Start of Block
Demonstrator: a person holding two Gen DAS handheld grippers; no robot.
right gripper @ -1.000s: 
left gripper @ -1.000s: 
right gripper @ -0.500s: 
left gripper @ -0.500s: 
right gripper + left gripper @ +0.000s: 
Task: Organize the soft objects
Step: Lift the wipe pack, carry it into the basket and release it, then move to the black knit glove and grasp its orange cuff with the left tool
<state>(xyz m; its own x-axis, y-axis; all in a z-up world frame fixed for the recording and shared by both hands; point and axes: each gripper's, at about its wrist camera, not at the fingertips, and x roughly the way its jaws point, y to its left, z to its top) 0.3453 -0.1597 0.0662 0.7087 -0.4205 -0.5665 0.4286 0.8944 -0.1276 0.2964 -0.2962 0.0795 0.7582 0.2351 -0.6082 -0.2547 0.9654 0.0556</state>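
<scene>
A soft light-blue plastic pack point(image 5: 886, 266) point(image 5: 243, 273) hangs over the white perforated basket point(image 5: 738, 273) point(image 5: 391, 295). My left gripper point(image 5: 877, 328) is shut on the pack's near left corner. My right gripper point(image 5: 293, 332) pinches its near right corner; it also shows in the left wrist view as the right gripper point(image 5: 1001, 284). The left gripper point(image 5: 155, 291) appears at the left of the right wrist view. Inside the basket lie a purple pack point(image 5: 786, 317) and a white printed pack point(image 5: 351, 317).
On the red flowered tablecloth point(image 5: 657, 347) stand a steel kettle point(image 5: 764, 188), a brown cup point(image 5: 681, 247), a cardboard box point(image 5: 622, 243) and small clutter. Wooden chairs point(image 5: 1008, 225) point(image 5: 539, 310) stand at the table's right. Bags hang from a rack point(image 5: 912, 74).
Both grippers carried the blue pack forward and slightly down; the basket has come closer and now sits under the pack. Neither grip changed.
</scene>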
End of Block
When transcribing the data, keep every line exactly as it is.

ANSWER FOR THIS EXERCISE →
Demonstrator: a person holding two Gen DAS handheld grippers; no robot.
right gripper @ -1.000s: 
left gripper @ -1.000s: 
right gripper @ -0.500s: 
left gripper @ -0.500s: 
right gripper + left gripper @ +0.000s: 
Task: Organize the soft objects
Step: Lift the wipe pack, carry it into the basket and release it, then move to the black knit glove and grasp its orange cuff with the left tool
<state>(xyz m; its own x-axis, y-axis; all in a z-up world frame fixed for the recording and shared by both hands; point and axes: each gripper's, at about its wrist camera, not at the fingertips, and x roughly the way its jaws point, y to its left, z to its top) 0.3453 -0.1597 0.0662 0.7087 -0.4205 -0.5665 0.4286 0.8944 -0.1276 0.2964 -0.2962 0.0795 0.7582 0.2351 -0.6082 -0.2547 0.9654 0.0556</state>
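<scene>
A soft light-blue plastic pack point(image 5: 886, 266) point(image 5: 243, 273) hangs over the white perforated basket point(image 5: 738, 273) point(image 5: 391, 295). My left gripper point(image 5: 877, 328) is shut on the pack's near left corner. My right gripper point(image 5: 293, 332) pinches its near right corner; it also shows in the left wrist view as the right gripper point(image 5: 1001, 284). The left gripper point(image 5: 155, 291) appears at the left of the right wrist view. Inside the basket lie a purple pack point(image 5: 786, 317) and a white printed pack point(image 5: 351, 317).
On the red flowered tablecloth point(image 5: 657, 347) stand a steel kettle point(image 5: 764, 188), a brown cup point(image 5: 681, 247), a cardboard box point(image 5: 622, 243) and small clutter. Wooden chairs point(image 5: 1008, 225) point(image 5: 539, 310) stand at the table's right. Bags hang from a rack point(image 5: 912, 74).
Both grippers carried the blue pack forward and slightly down; the basket has come closer and now sits under the pack. Neither grip changed.
</scene>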

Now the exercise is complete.